Pirates, peers and intellectual property

With the advent of new media devices, the way information circulates is reformulated. In this blogpost I would like to talk a bit about the origin of copyright, issues that have arisen from its creation, and how this tool is used today, observing which purposes and interests it stands for.

In his book, “Intellectual Property and Copyright Issues in the Global Economy,” Downes writes that the history of copyright beginning with the creation of the printing press in the 15th century. The historical context in which copyright law emerged was characterized by the innovation of reproducing information at less cost, and the ability of transporting and registering information at a higher speed. Before the printing press, everything had to be hand written. During those days, the basis for introducing the copyright law was to protect the right of authors so they could profit from their own work.
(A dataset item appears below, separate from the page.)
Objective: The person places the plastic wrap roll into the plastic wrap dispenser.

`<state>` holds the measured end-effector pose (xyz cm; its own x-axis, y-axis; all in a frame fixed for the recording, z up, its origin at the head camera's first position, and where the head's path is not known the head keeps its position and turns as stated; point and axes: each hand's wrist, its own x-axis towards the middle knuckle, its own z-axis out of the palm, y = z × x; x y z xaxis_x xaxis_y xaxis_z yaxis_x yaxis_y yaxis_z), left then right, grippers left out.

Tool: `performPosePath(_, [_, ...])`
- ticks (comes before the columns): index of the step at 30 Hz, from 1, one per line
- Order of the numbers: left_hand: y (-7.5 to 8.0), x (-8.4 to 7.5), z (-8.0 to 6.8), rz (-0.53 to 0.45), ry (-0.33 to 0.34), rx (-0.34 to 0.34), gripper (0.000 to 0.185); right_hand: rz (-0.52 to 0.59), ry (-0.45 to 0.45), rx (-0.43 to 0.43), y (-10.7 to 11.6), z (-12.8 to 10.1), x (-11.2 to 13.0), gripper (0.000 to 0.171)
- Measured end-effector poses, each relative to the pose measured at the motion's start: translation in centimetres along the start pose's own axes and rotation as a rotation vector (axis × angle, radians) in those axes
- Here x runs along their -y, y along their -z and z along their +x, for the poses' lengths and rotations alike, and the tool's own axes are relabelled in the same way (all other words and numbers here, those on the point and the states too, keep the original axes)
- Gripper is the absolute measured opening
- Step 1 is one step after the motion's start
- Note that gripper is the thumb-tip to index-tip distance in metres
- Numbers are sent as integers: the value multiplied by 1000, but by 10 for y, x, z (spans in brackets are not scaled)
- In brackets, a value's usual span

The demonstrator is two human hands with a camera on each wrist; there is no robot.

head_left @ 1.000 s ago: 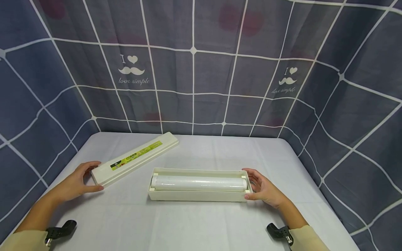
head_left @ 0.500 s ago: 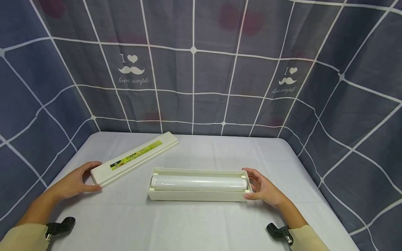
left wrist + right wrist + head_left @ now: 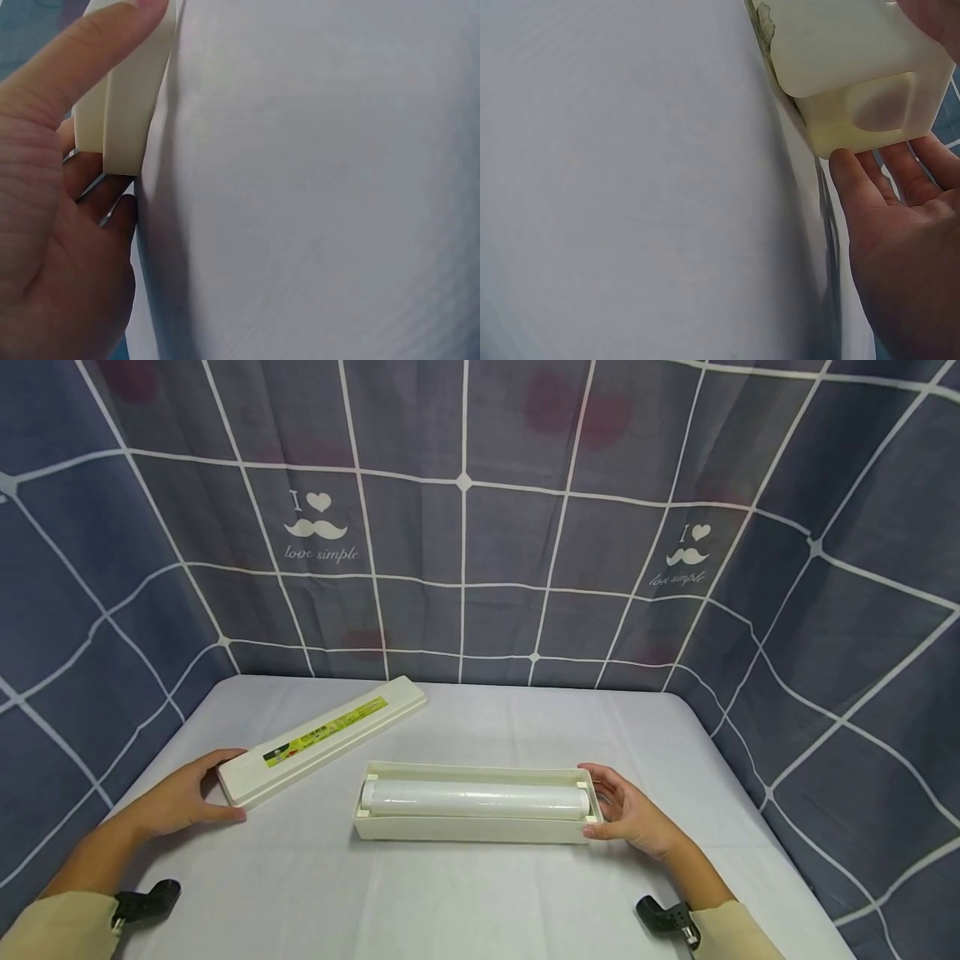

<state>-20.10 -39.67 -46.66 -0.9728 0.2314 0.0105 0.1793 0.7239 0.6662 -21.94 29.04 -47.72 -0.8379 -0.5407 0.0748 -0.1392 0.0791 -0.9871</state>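
Observation:
A long cream plastic box (image 3: 471,831) rests on the white-covered table in the head view, with a roll of cling film (image 3: 480,799) lying inside it. My right hand (image 3: 637,817) grips its right end, thumb at the near corner and fingers at the far side; the right wrist view shows the fingers (image 3: 859,184) against the end wall. Farther back to the left lies the box's lid (image 3: 352,742), slanted, with a green and yellow label. My left hand (image 3: 180,795) holds the lid's near left end between thumb and fingers. The left wrist view shows the thumb crossing the lid (image 3: 124,120).
Dark grey-blue cloth (image 3: 412,527) with white grid lines hangs behind the table and along both sides. White cloth (image 3: 457,902) covers the tabletop. Black wrist mounts (image 3: 147,902) sit at both sleeve cuffs.

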Motion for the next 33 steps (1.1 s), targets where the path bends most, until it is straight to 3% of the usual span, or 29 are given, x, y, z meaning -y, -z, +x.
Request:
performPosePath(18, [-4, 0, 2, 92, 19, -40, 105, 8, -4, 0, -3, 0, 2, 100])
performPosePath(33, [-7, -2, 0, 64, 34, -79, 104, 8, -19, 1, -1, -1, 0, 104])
Copyright allows owners of information to control what happens with their original productions. Any kind of circulation of copies from the original version will be protected by the copyright law and ownership rights are guaranteed by it. However, the original purpose of copyright law has evolved through the years, and today it is percieved much more differently. As Downes notes, these “creative acts” come to be “commodities” – morphing readers and writers into consumers and producers. It is due to this process of turning creative productions into commodities that the copyright is described as the “enclosure of the information commons.” From the moment that copyright law starts being used, “commons” are no longer seen the same way and are regulated by a new set of conditions. Once information becomes a commodity, it is controlled by conglomerates which have money to generate information and create corporate rules of production from which they can profit. The reason for creating any kind of information ceases to be attached to the quality of the information and becomes exclusively based on how “sellable” the product is, rather than the product as simply a piece of human creativity.

This argument leads to the influence of copyright law on the free flow of information. On the one hand we can understand that copyright was developed to protect the author’s right. However, when art or information becomes a commodity, its use is dictated by the power of corporate conglomerates such as AOL, Warner, and Universal Studios. The existence of copyright law guarantees that the information available on the market is protected, which should benefit the free flow of information. However, once copyright law centralizes the power of choice in the hands of those who own the power to produce, reproduce and circulate information, it also restricts the number of authors producing information. Only some will have their work reproduced either because there is not enough money for all the information to be circulated or because the information may not go along with corporate interests. Therefore, copyright at the same time enables and impedes information to flow. On the one hand it allows information to be spread all over the world but it also restricts the sources from which this information will come, privileging points of view which are compatible to the interests of some corporate minorities.

In this context, I see the Internet as a possibility to change this scenario. In his seminal text “The Work of Art in the Age of Mechanical Reproduction,” Walter Benjamin talks about the effects of technology on the reproduction of art. At a certain moment of history, reproducibility of information reached such a high level that it took away the tradiational aura that used to surround art work. As a consequence, art work has become more accessible. Having this process of reproducibility allows the production of art work to be subsumed to corporations that would have the means to reproduce in big scale (nowadays we might say globally) art work according to their interests.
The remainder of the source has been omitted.